Los países de América donde el voto es obligatorio y hay segunda vuelta los índices de participación en las elecciones generales (para presidente y Congreso) son más altos. Bolivia (88.4%), Chile (85%) y Ecuador (82%) descuellan en el primer grupo; y en el segundo: Brasil (79%), Argentina (77%) y Perú (74.5%). El caso boliviano es paradigmático. Tras la crisis política de 2019 que forzó la renuncia de Evo Morales, su exministro de Economía y Finanzas Públicas, Luis Arce, de Movimiento al Socialismo (MAS) ganó la presidencia con un cómodo 55. También destaca la elección del brasileño Luiz Inácio Lula da Silva, en 2022, para un tercer periodo. El fundador del Partido de los Trabajadores salió de prisión, donde permaneció año y medio por una artimaña judicial de Sergio Moro, para derrotar al ultraderechista Jair Bolsonaro por un margen estrecho.
Honduras, Paraguay y Uruguay son los demás países con sufragio obligatorio. En México es un derecho cuyo ejercicio es opcional. El voto forzoso pretende abatir el abstencionismo y reducir los riesgos de fraude. Podría pensarse que las elecciones más participativas en México fueron las de 2000, cuando el PRI perdió por primera vez la presidencia. Sin embargo, ese año la concurrencia bajó 14 puntos con respecto al proceso previo (1994). La participación promedio en los tres últimos comicios generales fue del 61.3%.
Un año antes de las elecciones de la tercera alternancia (2018), México lideraba la lista de países con mayor abstencionismo (arriba del 36%). Una declaración del secretario general de la ONU, António Guterres, en el Foro Económico de Davos 2024, explica en parte la creciente decepción ante las urnas: «La gente en todas partes está perdiendo la fe en los Gobiernos, instituciones y en los sistemas económicos y políticos». La advertencia confirma también, de alguna manera, la tesis de Thomas Piketty. En su libro Una breve historia de la igualdad (2021), el economista francés dice que si el mundo es hoy menos desigual, no se debe a las clases dominantes, sino «gracias a una serie de revueltas, revoluciones y movilizaciones políticas a gran escala» («Antes de que sea tarde», Lorenzo Meyer, El Siglo de Torreón, 31.03.24).

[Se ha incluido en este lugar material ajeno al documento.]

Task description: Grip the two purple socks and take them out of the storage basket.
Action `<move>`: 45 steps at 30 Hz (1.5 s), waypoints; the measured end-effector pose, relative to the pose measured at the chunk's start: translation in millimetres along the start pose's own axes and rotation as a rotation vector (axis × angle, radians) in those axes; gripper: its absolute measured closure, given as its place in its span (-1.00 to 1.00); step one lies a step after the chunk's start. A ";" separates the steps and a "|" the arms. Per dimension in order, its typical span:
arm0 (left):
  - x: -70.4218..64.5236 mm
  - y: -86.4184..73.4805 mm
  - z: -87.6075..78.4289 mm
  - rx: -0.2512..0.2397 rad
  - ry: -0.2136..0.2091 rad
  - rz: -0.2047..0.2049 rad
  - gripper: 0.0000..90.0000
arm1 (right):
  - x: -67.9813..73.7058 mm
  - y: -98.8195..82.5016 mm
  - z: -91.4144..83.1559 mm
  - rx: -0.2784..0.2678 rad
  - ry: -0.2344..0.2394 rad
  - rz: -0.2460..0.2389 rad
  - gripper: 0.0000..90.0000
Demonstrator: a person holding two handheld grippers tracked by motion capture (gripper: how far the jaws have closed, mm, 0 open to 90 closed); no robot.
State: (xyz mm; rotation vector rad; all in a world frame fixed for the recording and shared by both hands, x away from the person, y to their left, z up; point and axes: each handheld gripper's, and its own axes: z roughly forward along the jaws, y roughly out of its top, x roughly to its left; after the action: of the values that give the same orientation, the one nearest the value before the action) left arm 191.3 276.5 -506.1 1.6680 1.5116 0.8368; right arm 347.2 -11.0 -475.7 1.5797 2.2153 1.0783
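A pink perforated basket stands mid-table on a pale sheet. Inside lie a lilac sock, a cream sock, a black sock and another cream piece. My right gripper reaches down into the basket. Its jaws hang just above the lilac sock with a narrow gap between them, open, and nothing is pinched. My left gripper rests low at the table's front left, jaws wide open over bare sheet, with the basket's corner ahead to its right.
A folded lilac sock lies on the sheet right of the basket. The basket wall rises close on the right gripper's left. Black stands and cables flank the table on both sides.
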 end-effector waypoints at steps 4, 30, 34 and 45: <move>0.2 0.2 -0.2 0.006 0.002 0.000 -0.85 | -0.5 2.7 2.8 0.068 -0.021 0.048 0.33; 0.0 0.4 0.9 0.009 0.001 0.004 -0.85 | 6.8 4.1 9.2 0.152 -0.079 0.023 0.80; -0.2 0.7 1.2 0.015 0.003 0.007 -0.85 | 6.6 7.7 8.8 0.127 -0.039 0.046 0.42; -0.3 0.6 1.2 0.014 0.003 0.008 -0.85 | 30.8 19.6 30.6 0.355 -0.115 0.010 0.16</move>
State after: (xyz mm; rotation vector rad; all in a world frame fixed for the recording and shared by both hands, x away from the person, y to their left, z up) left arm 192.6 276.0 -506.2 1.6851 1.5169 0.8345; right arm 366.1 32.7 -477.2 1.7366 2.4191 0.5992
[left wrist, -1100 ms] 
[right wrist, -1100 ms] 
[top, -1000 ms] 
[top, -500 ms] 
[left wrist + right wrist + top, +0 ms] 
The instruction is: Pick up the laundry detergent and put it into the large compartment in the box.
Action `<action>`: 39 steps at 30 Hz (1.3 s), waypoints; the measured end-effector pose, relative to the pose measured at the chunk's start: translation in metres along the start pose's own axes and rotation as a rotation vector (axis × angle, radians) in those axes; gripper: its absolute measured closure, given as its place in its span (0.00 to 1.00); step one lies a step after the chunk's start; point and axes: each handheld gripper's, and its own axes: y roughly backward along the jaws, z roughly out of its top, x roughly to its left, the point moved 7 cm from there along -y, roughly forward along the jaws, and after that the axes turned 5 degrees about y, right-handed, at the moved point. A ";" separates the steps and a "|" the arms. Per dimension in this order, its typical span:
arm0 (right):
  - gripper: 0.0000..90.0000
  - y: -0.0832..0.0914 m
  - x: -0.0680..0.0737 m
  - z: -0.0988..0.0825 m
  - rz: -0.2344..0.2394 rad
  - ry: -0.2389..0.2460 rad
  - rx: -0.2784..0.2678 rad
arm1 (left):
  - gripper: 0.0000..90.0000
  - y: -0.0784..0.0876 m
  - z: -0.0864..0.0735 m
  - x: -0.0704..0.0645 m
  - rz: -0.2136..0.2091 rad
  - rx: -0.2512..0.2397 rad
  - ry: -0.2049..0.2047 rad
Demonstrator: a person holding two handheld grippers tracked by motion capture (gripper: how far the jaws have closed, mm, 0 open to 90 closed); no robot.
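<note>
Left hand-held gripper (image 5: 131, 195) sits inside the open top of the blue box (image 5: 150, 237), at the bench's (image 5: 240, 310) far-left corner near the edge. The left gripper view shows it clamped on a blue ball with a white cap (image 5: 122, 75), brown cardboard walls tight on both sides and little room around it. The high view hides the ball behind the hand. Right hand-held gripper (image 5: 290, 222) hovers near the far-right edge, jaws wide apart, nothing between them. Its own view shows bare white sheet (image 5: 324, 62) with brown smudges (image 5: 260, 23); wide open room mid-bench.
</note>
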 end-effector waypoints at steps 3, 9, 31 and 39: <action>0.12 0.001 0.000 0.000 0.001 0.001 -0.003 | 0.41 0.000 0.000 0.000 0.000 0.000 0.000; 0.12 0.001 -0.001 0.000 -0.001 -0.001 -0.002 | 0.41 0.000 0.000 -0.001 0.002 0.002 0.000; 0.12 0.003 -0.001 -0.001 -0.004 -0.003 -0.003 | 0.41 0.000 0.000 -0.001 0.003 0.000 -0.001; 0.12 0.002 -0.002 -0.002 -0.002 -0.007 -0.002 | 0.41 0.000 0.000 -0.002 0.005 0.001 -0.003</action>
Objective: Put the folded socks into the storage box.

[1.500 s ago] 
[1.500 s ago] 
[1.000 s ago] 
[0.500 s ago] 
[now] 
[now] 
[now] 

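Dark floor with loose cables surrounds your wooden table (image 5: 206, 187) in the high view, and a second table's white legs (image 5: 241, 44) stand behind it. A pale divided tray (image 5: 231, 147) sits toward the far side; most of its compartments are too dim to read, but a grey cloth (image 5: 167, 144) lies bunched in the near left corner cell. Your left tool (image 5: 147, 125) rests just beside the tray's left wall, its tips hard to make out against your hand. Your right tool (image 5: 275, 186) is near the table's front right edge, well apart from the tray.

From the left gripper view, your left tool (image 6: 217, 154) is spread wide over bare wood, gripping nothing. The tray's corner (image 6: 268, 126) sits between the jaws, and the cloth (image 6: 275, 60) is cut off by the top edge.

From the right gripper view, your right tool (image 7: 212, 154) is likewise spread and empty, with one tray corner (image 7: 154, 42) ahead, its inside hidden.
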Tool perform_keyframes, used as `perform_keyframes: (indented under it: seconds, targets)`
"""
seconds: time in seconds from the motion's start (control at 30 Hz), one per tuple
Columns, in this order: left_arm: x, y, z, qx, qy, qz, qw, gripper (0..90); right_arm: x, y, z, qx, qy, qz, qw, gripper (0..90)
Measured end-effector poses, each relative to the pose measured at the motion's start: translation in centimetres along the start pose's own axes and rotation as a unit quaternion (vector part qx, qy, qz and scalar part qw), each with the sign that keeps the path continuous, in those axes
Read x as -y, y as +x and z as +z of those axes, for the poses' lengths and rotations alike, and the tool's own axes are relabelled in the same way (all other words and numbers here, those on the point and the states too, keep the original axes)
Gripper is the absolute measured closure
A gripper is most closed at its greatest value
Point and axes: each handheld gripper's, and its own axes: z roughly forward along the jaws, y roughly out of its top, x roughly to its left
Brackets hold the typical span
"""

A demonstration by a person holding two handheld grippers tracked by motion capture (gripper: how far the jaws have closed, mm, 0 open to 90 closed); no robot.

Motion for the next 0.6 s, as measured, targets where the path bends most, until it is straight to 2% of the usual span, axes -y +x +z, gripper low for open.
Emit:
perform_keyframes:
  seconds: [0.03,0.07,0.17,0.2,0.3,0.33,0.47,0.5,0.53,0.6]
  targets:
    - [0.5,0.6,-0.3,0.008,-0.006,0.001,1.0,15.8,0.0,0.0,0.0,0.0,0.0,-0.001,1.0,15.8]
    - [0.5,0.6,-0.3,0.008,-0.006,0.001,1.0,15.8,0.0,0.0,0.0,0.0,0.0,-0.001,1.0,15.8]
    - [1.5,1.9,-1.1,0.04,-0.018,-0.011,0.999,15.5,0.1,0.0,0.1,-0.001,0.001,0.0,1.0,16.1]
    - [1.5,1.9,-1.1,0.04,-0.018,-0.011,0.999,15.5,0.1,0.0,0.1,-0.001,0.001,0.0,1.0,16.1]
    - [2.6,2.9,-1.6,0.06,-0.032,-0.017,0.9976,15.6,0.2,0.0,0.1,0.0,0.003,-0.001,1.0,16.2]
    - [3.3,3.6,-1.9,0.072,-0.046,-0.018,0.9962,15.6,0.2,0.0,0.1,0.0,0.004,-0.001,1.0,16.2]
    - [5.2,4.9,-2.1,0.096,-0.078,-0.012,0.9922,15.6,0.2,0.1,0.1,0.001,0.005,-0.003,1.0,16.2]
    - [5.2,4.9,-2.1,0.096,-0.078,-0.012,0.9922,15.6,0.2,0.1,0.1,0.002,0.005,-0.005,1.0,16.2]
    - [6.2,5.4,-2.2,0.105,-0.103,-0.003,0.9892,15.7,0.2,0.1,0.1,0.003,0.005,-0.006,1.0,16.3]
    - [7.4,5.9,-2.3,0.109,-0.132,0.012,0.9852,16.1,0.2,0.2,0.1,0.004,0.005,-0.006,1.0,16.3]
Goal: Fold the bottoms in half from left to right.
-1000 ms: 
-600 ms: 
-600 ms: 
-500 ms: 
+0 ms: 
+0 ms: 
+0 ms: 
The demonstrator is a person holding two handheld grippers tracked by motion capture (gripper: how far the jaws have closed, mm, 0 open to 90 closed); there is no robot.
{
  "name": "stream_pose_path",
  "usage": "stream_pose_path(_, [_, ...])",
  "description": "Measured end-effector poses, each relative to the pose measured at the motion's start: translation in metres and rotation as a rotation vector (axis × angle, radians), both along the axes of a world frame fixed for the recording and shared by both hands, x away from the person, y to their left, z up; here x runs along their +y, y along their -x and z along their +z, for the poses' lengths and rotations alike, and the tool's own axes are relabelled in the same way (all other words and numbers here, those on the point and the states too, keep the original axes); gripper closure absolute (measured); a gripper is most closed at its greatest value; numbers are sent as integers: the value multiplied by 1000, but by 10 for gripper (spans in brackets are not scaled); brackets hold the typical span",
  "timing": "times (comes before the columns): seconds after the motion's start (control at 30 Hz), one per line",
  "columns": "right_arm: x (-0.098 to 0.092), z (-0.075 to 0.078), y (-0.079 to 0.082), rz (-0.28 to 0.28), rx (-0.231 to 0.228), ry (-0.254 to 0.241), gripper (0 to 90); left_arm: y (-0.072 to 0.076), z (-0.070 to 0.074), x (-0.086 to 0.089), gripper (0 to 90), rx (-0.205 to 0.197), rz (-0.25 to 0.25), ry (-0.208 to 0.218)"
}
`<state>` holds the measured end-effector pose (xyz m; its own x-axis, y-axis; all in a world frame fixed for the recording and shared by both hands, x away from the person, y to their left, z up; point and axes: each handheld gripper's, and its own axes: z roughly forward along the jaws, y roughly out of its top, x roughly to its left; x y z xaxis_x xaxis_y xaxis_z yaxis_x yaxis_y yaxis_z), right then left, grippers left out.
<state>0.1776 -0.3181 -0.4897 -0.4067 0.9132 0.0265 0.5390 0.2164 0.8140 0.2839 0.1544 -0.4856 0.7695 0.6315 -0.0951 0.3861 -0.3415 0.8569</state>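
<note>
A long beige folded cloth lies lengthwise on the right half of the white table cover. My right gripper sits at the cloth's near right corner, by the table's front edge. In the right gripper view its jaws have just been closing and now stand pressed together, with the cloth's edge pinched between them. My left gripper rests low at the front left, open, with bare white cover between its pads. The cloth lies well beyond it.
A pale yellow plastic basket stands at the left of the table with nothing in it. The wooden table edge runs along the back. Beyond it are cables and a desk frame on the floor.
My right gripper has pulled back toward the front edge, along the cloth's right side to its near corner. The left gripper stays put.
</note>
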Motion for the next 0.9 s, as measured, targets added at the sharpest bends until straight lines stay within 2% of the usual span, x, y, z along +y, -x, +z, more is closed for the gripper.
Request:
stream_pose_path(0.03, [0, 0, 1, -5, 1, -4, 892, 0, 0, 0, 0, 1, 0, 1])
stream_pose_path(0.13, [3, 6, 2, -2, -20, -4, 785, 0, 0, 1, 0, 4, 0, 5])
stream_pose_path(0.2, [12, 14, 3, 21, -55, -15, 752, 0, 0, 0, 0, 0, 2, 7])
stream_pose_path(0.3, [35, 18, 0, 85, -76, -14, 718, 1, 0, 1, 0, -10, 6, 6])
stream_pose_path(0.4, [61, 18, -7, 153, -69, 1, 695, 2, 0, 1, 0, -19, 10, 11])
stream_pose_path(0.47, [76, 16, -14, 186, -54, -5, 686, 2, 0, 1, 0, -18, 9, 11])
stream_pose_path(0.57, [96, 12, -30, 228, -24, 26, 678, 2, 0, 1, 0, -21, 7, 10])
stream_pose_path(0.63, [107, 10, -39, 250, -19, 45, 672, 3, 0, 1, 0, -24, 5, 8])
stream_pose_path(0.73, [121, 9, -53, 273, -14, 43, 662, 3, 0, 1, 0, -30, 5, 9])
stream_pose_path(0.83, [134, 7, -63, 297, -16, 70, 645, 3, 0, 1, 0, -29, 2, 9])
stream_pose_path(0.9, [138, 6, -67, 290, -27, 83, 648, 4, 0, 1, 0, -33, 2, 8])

Fredy Barrero, vicedecano de la Escuela de Política y Relaciones Internacionales de la Universidad Sergio Arboleda (Colombia), observa sobre el abstencionismo: «Desde hace décadas se viene hablando de una crisis de la representación política, que tiene como señales un alto grado de desafección por parte de los ciudadanos hacia los partidos. Dicha desafección tiende a estar asociadas a que la democracia no ha cumplido con aquellos temas que buscarían mejorar el bienestar». Otro elemento son «los grandes escándalos de corrupción en los que se han visto envueltos los políticos que dejan entrever que sus intereses tienden a estar más concentrados en un lucro personal, que en generar respuestas a situaciones socialmente problemáticas» (Infobae, 28.11.17).
Las declaraciones de Barrero fueron antes de que Morena ganara las elecciones generales de 2018. En el triunfo de la izquierda contribuyeron factores como: la venalidad política, el descrédito de los partidos tradicionales (PRI, PAN y PRD) y la falta de oposición. Asimismo, el liderazgo carismático de Andrés Manuel López Obrador, a quien el 53% considera honesto (Reforma), cuya agenda está centra en los «más pobres». La alianza opositora no hizo nada para granjearse el voto de las clases populares. Seis años de crítica sistemática y vacía de propuestas tienen a la vieja partidocracia al borde del colapso.